The first approach loads the first N rows, which is suitable for fast search. The second approach randomly generates rows throughout the file, which is better for statistical analysis or when the file is arranged in a way that makes the top rows unusual.

When to use it: During development, testing, or exploratory analysis before running your code on the full dataset.

# The result

Handling large datasets does not require expert-level skills.
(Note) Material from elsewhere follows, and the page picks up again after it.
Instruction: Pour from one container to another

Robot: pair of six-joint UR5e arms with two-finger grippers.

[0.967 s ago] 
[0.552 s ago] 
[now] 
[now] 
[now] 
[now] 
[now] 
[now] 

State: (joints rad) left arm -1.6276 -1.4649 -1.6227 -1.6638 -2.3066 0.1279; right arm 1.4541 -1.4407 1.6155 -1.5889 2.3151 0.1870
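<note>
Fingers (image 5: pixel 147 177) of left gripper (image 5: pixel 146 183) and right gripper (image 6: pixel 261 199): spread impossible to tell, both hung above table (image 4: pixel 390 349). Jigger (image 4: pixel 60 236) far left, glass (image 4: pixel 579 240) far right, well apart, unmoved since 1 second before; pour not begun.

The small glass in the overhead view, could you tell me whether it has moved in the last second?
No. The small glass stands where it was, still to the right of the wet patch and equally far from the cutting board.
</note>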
Here’s a quick summary of the techniques we’ve discussed:

The technique	To use it
chunking	You can’t fit in RAM for collecting, filtering, and processing data.
Column selection	When you need only a few columns from a large dataset.
Data type optimization	Always; Do this after loading to save memory.
Categorical types	For text columns with repeated values (categories, states, etc.).
Filter while reading	When you only need a subset of rows.
Disk	For very large datasets or when you want parallel processing.
Sampling	During development and exploration.

The first step is to know both your data and your work. Most of the time, a combination of chunking and smart column selection will get you 90% of the way there.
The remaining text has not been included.